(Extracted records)
======
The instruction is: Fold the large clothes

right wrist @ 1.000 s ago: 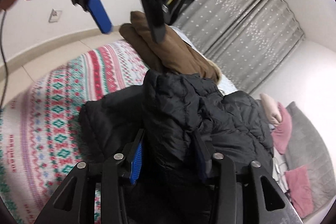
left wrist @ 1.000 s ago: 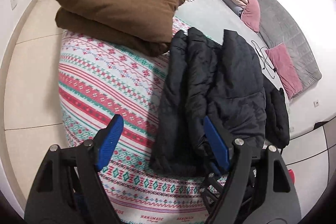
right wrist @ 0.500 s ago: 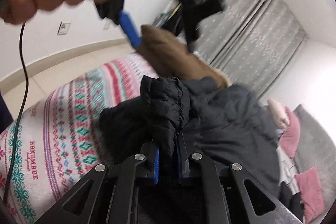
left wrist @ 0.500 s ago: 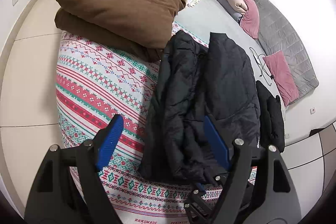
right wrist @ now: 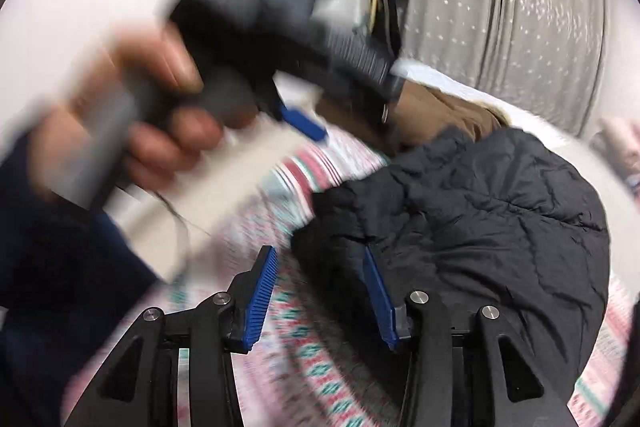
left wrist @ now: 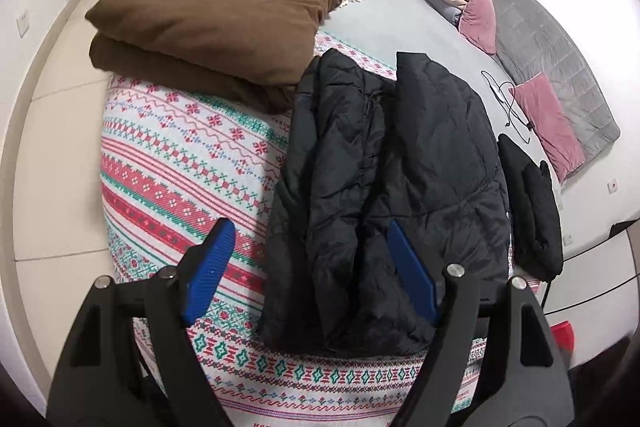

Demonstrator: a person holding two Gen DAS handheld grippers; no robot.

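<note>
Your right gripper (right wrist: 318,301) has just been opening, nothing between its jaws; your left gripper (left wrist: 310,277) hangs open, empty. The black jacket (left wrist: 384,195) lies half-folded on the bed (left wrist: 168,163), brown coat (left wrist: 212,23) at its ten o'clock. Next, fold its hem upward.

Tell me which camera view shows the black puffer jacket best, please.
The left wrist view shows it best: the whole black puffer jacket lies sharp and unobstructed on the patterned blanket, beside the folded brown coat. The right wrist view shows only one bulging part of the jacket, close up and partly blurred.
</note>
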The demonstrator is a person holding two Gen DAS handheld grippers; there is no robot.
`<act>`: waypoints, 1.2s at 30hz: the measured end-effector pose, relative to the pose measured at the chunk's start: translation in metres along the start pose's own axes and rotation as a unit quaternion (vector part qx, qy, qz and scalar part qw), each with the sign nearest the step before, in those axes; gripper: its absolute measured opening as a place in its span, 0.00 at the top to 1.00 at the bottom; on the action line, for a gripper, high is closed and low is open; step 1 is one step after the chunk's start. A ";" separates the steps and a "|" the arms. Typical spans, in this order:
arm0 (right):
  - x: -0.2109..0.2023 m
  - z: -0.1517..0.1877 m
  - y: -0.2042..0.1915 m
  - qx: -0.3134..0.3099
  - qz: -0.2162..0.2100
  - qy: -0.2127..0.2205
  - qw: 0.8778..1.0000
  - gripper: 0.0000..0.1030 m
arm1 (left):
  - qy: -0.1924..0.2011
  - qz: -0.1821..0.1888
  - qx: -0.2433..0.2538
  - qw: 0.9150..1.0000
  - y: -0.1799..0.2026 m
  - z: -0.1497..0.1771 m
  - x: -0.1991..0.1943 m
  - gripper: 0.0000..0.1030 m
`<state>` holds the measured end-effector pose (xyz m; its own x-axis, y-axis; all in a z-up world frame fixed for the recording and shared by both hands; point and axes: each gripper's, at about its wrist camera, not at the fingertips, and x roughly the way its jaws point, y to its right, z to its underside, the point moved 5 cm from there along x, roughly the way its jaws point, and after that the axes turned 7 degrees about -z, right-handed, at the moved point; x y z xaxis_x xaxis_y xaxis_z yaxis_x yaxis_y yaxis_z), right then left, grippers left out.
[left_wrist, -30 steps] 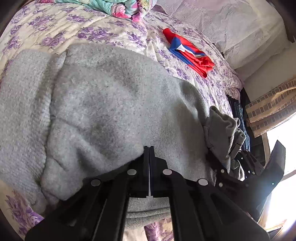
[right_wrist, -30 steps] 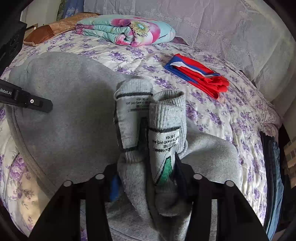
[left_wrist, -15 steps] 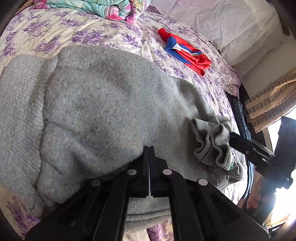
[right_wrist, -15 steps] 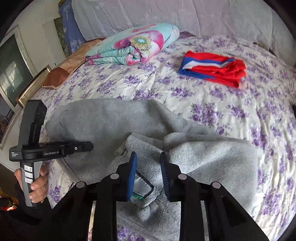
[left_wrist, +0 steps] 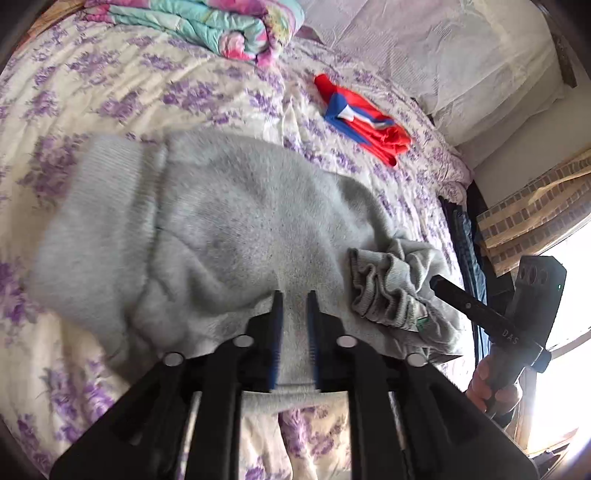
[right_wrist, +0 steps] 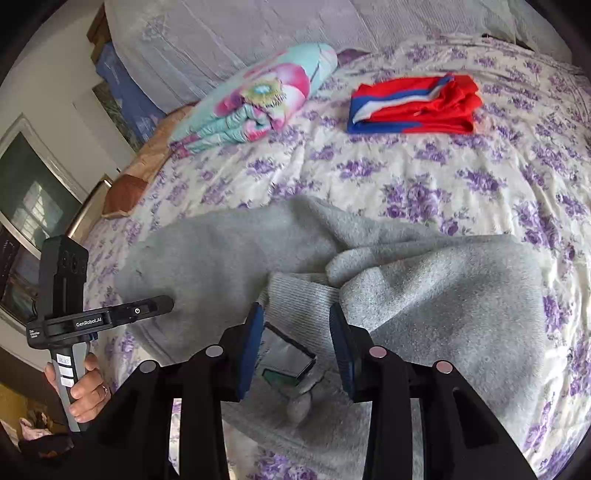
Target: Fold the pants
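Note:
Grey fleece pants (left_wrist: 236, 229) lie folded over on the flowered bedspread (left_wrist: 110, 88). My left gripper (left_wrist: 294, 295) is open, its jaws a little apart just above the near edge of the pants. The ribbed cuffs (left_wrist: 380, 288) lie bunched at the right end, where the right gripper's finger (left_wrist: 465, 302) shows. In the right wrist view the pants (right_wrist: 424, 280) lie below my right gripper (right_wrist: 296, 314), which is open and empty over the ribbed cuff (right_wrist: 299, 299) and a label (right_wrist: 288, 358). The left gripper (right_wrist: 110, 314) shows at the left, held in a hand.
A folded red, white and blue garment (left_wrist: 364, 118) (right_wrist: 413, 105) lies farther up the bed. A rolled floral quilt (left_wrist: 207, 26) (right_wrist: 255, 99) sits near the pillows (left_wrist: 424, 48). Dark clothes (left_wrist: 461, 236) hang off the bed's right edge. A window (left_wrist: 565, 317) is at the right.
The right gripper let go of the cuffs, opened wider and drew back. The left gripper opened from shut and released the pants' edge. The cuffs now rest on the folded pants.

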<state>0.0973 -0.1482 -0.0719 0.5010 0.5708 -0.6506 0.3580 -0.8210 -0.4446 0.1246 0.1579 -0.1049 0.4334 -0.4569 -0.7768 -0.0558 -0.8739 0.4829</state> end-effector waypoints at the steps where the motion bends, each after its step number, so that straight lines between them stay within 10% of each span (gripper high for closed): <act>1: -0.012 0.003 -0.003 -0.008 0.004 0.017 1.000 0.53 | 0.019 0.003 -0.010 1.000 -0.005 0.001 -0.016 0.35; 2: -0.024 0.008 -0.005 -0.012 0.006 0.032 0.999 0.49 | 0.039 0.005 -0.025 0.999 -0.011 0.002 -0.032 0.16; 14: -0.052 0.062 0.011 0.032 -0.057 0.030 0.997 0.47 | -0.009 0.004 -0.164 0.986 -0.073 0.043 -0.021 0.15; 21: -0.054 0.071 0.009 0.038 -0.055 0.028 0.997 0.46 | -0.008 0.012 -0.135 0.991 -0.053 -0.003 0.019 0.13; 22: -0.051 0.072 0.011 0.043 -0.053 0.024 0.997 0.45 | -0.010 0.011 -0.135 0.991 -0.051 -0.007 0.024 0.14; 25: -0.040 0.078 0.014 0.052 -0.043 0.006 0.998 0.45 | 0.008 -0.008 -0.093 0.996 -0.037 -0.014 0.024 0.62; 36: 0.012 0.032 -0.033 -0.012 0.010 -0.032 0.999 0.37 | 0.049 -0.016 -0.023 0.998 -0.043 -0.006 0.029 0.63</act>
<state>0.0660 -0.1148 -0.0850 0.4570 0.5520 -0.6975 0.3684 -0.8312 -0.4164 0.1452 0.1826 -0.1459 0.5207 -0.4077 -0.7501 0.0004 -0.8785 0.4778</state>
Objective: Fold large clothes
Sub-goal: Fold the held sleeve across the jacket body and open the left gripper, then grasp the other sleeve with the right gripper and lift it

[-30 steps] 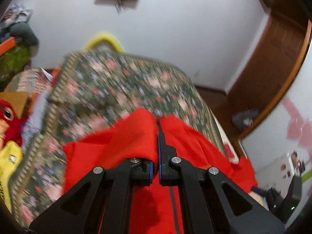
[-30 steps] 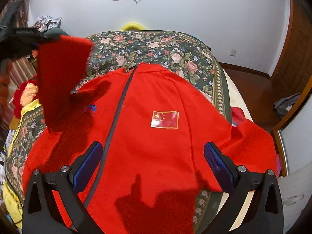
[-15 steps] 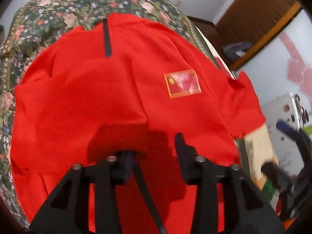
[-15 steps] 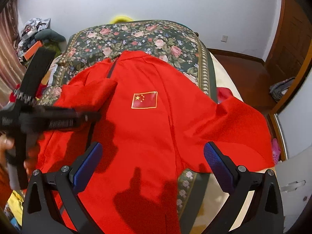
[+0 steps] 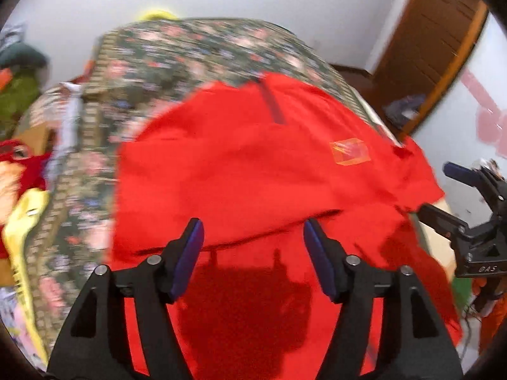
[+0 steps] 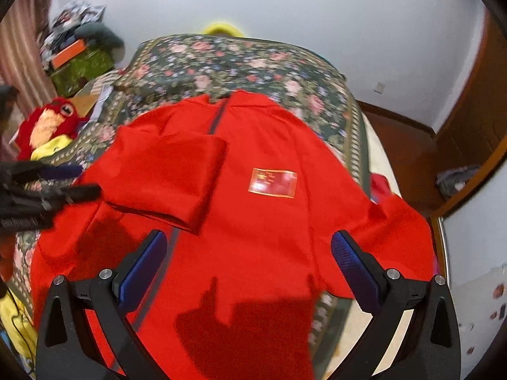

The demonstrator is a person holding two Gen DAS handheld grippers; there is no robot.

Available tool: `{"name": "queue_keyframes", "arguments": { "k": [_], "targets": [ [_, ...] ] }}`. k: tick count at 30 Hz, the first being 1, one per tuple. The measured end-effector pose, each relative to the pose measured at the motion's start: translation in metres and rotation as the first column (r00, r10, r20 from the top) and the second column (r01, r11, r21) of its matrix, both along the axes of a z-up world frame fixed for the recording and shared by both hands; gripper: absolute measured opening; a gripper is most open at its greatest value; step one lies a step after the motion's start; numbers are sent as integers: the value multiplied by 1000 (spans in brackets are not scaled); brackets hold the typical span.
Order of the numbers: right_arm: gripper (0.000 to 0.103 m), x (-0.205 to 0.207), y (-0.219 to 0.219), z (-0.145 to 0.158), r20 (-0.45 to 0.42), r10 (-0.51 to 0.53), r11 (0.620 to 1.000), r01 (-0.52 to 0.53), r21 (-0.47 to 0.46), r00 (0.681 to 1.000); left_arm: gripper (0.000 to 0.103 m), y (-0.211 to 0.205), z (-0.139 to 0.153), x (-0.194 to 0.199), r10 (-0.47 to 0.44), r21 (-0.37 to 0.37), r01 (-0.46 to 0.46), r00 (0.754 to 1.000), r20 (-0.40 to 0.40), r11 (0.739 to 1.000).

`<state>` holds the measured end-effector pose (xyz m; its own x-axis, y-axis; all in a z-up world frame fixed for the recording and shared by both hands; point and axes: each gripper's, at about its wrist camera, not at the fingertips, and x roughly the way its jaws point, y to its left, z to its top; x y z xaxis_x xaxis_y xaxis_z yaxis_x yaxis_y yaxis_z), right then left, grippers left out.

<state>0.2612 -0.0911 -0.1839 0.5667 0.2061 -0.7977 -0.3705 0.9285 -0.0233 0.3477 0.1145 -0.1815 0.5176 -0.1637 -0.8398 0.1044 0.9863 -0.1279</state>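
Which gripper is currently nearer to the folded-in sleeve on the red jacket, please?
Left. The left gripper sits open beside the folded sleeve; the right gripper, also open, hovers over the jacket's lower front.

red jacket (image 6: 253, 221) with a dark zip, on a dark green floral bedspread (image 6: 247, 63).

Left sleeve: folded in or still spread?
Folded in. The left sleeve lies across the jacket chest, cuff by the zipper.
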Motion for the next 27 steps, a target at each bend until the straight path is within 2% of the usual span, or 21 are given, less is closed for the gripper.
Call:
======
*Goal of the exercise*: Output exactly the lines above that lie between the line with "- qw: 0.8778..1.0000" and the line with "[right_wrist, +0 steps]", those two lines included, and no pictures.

*Response below*:
  - qw: 0.8778..1.0000
  - gripper: 0.0000..0.1030 m
arm1 (left):
  - qy: -0.1924..0.2011
  - qz: -0.1821..0.1888
  - qx: -0.2433..0.2538
  - qw: 0.9150..1.0000
  - y: -0.1799..0.2026 m
  - z: -0.1497..0.1771 m
  - x: -0.1991..0.1943 m
  - gripper: 0.0000..0.1030 m
`<state>` holds the measured end-effector pose (xyz m; its own x-axis, y-axis; all in a z-up world frame fixed for the recording and shared by both hands; point and axes: each gripper's, at about its wrist camera, not at the fingertips, and x roughly the way its jaws point, y to its right, z to its underside, the point moved 5 cm from there along x, roughly the way its jaws point, and after that the axes turned 7 degrees about -z, right-handed, at the moved point; x y z xaxis_x xaxis_y xaxis_z yaxis_x yaxis_y yaxis_z), right then left, grippers left out.
[left_wrist, -30 steps] 
[right_wrist, -30 steps] 
[left_wrist, -15 steps] 
[right_wrist, -15 steps] 
[left_wrist, +0 steps] 
[right_wrist, +0 steps] 

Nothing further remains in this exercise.